Le vote a été serré, mais les Pays-Bas vont le faire : dans une optique de réduction des émissions de gaz à effet de serre, en particulier de dioxyde de carbone, le parlement a voté une loi fixant les objectifs à atteindre. Désormais, c’est au gouvernement de mettre tout en oeuvre pour que ces objectifs soient atteints.

Rédigé par Valérie Dewerte, le 27 Sep 2016, à 9 h 59 min

Le vote était inattendu et les supporters de ce projet de loi n’y croyaient pas vraiment. Mais les parlementaires, à 77 voix pour et 72 voix contre, l’ont fait : les Pays-Bas se sont engagés à réduire de 55 % les émissions de CO2 du pays à l’horizon de 2030. Un véritable succès pour les écologistes et pour Urgenda, groupe qui lutte pour une politique plus verte aux Pays-Bas et qui a déjà fait parler de lui à plusieurs reprises dans le pays.

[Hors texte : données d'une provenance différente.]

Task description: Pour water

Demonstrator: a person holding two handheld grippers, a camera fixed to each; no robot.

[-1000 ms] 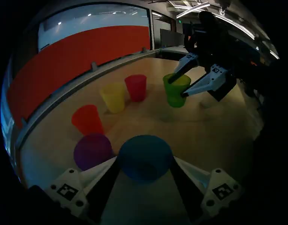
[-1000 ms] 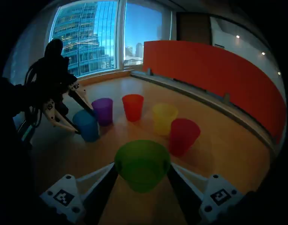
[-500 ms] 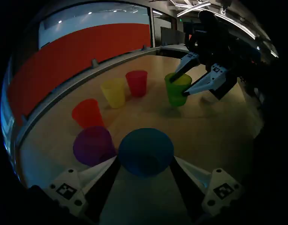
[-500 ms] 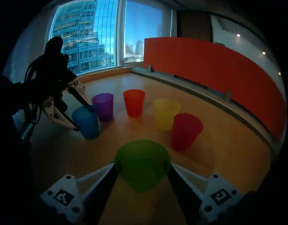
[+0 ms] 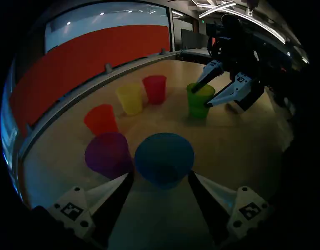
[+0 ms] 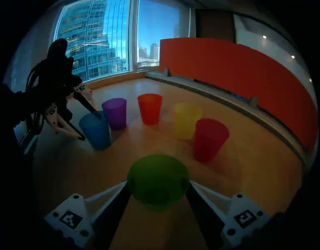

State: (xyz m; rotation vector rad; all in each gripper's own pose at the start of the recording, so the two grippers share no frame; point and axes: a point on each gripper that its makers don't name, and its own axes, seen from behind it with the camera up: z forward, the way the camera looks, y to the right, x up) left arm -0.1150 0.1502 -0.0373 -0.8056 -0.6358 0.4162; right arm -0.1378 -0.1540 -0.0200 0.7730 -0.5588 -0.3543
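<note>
Blue cup (image 5: 164,158) clamped between left gripper (image 5: 160,174) fingers, green cup (image 6: 158,177) between right gripper (image 6: 158,184) fingers, above wooden table (image 6: 251,166).

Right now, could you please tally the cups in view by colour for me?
blue cup: 1
purple cup: 1
orange cup: 1
yellow cup: 1
red cup: 1
green cup: 1
Total: 6 cups

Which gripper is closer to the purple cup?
Left. The left gripper, holding the blue cup, sits right beside the purple cup; the right gripper holds the green cup farther off.
</note>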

Réduction de 55 % des émissions de CO2 à l’horizon de 2030

La loi votée au parlement néerlandais jeudi 26 septembre 2016 dans la nuit, toutefois, n’est pas un engagement strict : il s’agit plus d’un brouillon pour la politique énergétique du pays. Le parlement n’aurait pas pu prendre d’engagement strict à ce sujet, car cette loi va causer un changement radical dans le secteur énergétique. Les centrales à charbon ne sont plus les bienvenus.

Fermer cinq centrales à charbon en 14 ans… dont cinq toutes neuves

Le vice-président du parlement néerlandais, Stientje van Veldhoven, interrogé par le journal britannique The Guardian(1), estime que « fermer les grandes centrales à charbon, même si elles ont été ouvertes récemment, est de loin la manière la moins chère pour atteindre les objectifs de Paris »  (ceux décidés lors de la COP21, ndlr).

Le souci, pour les Pays-Bas, tient justement dans l’âge des centrales à charbon du pays. Alors que cinq ont été déjà fermées en 2015, il en reste cinq en fonction, dont trois qui datent de 2015 seulement. Aussi récentes qu’elles soient, elles ont toutefois été vivement critiquées et accusées d’avoir provoqué une hausse de 5 % des émissions de CO2 du pays en 2015. Mais les fermer en 2013, après seulement 14-15 ans de fonctionnement pourrait se traduire par une perte économique importante pour les fournisseurs d’électricité et même l’État.